On 12.09.2013 17:57, Dario Faggioli wrote:
> in particular when a domain moves from a cpupool to another, and
> when the list of cpus in a cpupool changes.
>
> Not doing that may result in the domain's node-affinity mask
> (as retrieved by csched_balance_cpumask(..CSCHED_BALANCE_NODE_AFFINITY..) )
> and online mask (as retrieved by cpupool_scheduler_cpumask() ) to have
> an empty intersection.
>
> This in turn means that, in _csched_cpu_pick(), we think it is
> legitimate to do a node-affinity load balancing step and, when
> running this:
>
>      ...
>      /* Pick an online CPU from the proper affinity mask */
>      csched_balance_cpumask(vc, balance_step, &cpus);
>      cpumask_and(&cpus, &cpus, online);
>      ...
>
> we end up with an empty cpumask (in cpus).

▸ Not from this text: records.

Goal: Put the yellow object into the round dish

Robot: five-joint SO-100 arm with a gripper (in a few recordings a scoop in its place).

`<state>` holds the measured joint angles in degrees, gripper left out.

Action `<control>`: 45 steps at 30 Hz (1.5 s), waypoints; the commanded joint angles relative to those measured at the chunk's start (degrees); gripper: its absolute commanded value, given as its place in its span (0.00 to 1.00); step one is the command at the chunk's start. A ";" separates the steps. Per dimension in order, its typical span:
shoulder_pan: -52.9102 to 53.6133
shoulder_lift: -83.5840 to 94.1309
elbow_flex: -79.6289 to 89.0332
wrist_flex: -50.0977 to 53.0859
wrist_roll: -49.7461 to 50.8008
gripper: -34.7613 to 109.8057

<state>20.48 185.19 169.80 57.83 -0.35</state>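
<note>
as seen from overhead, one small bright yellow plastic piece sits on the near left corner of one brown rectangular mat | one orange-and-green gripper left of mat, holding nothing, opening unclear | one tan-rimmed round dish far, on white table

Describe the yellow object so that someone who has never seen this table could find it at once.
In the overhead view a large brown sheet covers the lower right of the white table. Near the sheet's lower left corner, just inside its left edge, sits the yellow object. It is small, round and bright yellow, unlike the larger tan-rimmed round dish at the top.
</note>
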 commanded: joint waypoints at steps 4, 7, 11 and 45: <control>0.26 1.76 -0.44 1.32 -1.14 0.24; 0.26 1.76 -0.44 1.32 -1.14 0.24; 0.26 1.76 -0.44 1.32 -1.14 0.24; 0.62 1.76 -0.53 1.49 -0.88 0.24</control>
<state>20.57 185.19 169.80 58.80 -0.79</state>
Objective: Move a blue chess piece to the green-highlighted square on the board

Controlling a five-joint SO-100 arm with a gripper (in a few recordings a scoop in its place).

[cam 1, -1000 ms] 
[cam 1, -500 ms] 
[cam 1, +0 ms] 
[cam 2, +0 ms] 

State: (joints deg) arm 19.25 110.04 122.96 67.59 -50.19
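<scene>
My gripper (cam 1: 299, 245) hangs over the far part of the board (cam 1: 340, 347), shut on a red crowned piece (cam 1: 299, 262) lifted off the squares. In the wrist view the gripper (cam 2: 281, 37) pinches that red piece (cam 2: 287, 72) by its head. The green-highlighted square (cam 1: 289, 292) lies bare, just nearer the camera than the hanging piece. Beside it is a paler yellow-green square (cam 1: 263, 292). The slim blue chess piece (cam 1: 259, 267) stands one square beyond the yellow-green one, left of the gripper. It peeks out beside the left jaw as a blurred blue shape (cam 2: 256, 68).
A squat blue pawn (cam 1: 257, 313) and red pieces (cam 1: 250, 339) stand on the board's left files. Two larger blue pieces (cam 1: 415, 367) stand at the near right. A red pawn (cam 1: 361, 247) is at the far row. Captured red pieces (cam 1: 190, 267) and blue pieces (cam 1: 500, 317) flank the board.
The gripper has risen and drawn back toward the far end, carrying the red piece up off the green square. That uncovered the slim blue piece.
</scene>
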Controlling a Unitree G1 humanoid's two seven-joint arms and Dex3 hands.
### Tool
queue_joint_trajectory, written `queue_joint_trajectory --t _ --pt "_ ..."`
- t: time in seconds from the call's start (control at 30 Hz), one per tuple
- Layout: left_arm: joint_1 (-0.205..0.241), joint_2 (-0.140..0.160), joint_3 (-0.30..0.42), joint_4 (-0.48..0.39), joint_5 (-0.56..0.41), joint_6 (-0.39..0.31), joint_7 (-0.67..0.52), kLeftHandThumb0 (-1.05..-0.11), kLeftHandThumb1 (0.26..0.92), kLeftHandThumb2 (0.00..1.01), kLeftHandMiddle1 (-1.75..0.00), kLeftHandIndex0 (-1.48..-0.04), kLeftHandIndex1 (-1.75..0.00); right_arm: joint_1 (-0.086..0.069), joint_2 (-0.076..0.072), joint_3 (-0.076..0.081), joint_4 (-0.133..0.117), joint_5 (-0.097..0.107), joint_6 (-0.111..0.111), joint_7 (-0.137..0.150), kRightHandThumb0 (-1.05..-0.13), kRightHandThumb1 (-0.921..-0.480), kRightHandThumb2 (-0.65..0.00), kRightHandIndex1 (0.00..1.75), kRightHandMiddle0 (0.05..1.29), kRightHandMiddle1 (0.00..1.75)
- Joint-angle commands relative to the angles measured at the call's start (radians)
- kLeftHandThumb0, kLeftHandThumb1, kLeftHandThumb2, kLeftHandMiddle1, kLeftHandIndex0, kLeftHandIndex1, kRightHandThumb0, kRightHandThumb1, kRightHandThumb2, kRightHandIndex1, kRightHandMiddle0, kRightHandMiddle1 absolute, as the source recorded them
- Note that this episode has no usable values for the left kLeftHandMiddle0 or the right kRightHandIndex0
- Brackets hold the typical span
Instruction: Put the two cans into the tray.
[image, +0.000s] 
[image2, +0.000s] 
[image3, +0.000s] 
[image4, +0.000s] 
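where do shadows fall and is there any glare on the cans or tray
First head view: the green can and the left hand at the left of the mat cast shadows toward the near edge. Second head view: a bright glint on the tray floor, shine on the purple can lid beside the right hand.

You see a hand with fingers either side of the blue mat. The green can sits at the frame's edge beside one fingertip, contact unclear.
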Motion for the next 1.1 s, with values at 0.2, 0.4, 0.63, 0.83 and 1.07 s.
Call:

At this point, in
> the following code:
>
>      ....
>      /* If present, prefer vc's current processor */
>      cpu = cpumask_test_cpu(vc->processor, &cpus)
>              ? vc->processor
>              : cpumask_cycle(vc->processor, &cpus);
>      ....
>
> an ASSERT (from inside cpumask_cycle() ) triggers like this:
>
> (XEN) Xen call trace:
> (XEN)    [<ffff82d08011b124>] _csched_cpu_pick+0x1d2/0x652
> (XEN)    [<ffff82d08011b5b2>] csched_cpu_pick+0xe/0x10
> (XEN)    [<ffff82d0801232de>] vcpu_migrate+0x167/0x31e
> (XEN)    [<ffff82d0801238cc>] cpu_disable_scheduler+0x1c8/0x287
> (XEN)    [<ffff82d080101b3f>] cpupool_unassign_cpu_helper+0x20/0xb4
> (XEN)    [<ffff82d08010544f>] continue_hypercall_tasklet_handler+0x4a/0xb1
> (XEN)    [<ffff82d080127793>] do_tasklet_work+0x78/0xab
> (XEN)    [<ffff82d080127a70>] do_tasklet+0x5f/0x8b
> (XEN)    [<ffff82d080158985>] idle_loop+0x57/0x5e
> (XEN)
> (XEN)
> (XEN) ****************************************
> (XEN) Panic on CPU 1:
> (XEN) Assertion 'cpu < nr_cpu_ids' failed at /home/dario/Sources/xen/xen/xen.git/xen/include/xe:16481
>
> It is for example sufficient to have a domain with node-affinity
> to NUMA node 1 running, and issueing a `xl cpupool-numa-split'
> would make the above happen. That is because, by default, all
> the existing domains remain assigned to the first cpupool, and
> it now (after the cpupool-numa-split) only includes NUMA node 0.
>
> This change prevents that, by making sure that the node-affinity
> mask is reset and automatically recomputed, if that is the case,
> in domain_update_node_affinity(), as well as making sure that
> such function is invoked every time that is required.
>
> In fact, it makes much more sense to reset the node-affinity
> when either it and the domain's vcpu-affinity or the cpumap of
> the domain's cpupool are inconsistent, rather than not touching
> it, as it was before. Also, updating the domain's node affinity
> on the cpupool_unassing_cpu() path, as it already happens on
> the cpupool_assign_cpu_locked() path, was something we were
> missing anyway, even independently from the ASSERT triggering.
>
> Signed-off-by: Dario Faggioli <dario.faggioli@citrix.com>

Acked-by: Juergen Gross <juergen.gross@ts.fujitsu.com>

> Cc: George Dunlap <George.Dunlap@eu.citrix.com>
> Cc: Jan Beulich <JBeulich@suse.com>
> Cc: Keir Fraser <keir@xen.org>
> Cc: Juergen Gross <juergen.gross@ts.fujitsu.com>
> ---
>   xen/common/cpupool.c |    8 ++++++++
>   xen/common/domain.c  |   40 +++++++++++++++++++++++-----------------
>   2 files changed, 31 insertions(+), 17 deletions(-)
>
> diff --git a/xen/common/cpupool.c b/xen/common/cpupool.c
> index 2164a9f..23e461d 100644
> --- a/xen/common/cpupool.c
> +++ b/xen/common/cpupool.c
> @@ -355,6 +355,14 @@ int cpupool_unassign_cpu(struct cpupool *c, unsigned int cpu)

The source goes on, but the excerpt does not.